Pierre Bourdieu, « La délégation et le fétichisme politique », juin 1984.
Légendes politiques, de Pierre Bourdieu à Eddy Mitchell
En politique, comme dans d’autres activités sociales, le pouvoir symbolique est un pouvoir qui semble s’imposer à moi, malgré moi, mais qui pourtant vient pour une part de moi. Étienne La Boétie (1530-1563) a suggestivement parlé dès le XVIe siècle de “servitude volontaire”. “A-t-il pouvoir sur vous, que par vous-mêmes ?”, demande-t-il à propos du tyran dans son Discours de la servitude volontaire (1548). Il se présente ainsi comme le précurseur d’une critique libertaire des complications du pouvoir, impliquant une adhésion et une croyance du côté de ceux qui y sont soumis (et pas seulement une contrainte venant des dominants). La lutte contre l’oppression devient alors indissociablement collective (la domination prenant appui sur des adhésions et des croyances collectives) et individuelle (la domination passant par ma propre croyance, sa mise en cause suppose aussi une bagarre avec moi-même). Pour Bourdieu, prolongeant et déplaçant La Boétie, il y aurait quelque chose comme une adhésion involontaire à la domination chez les dominés. Les dominés seraient conduits : 1) à reconnaître la légitimité de l’ordre dominant et de la place des dominants ; et 2) à méconnaître le caractère arbitraire de cet ordre (c’est-à-dire son caractère non nécessaire, non “naturel”, donc transformable). Le pouvoir symbolique, c’est justement ce double processus de reconnaissance et de méconnaissance, qui donne une tonalité paradoxalement involontaire à l’adhésion des dominés.

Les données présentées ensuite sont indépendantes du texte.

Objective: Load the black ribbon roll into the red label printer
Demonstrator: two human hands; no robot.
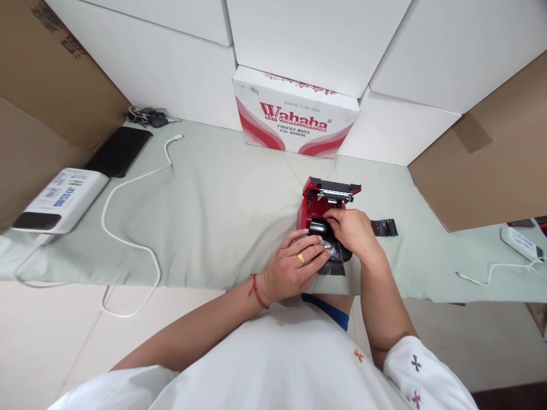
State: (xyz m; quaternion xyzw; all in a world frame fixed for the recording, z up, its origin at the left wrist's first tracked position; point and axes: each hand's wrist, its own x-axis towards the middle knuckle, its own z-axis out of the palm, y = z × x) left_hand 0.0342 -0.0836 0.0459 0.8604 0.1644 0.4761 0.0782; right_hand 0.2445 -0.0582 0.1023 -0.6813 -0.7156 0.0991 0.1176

Le pouvoir symbolique se nourrit et nourrit divers fétiches, c’est-à-dire des créations humaines qui semblent venir magiquement d’ailleurs et échapper ainsi à leurs créateurs (c’est-à-dire nous-mêmes). Les jeux du charisme et de l’idolâtrie de “personnalités” apparaissent au cœur de nos croyances politiques. “Sarko” et “Ségo” constituent de tels fétiches politiques en cours de valorisation (et bientôt peut-être sur la pente de la dévalorisation comme les “Chirac”, “Balladur”, “Raffarin”...). “On veut des légendes/Des légendes/À consommer tout’prêtes sur commande/Les mythes nous rongent mais tiennent bon/Grâce à nos marchands d’illusions”, chante lucidement Eddy Mitchell dans son dernier album, Jambalaya. Et la politique n’échappe pas, selon Schmoll, à cet illusionnisme : “Les hommes politiques l’ont bien compris/Ils promettent de beaux lendemains”. Il y a une ironie rétrospective dans le fait que cette chanson ait été enregistrée en duo avec... Johnny Hallyday, le pauvre exilé suisse pourvoyeur occasionnel de la légende de “Sarko”, après celle de “Chirac”... Et chaque légende politique du moment s’efforce de nous faire croire, et peut finir par se faire croire à elle-même, qu’elle a un “rôle indispensable” à jouer, et que c’est pour cela qu’elle a décidé “de faire don de son corps à la France”. Et quand nous osons manifester une once d’incrédulité, les affidés de ces Importants tentent de nous culpabiliser. “Vous voulez qu’on continue à découper les grands-mères à coups de hache”, lance une sarko-flic. “Vous voulez laisser les pauvres écrasés par la politique réactionnaire de la droite”, lance un ségo-bobo.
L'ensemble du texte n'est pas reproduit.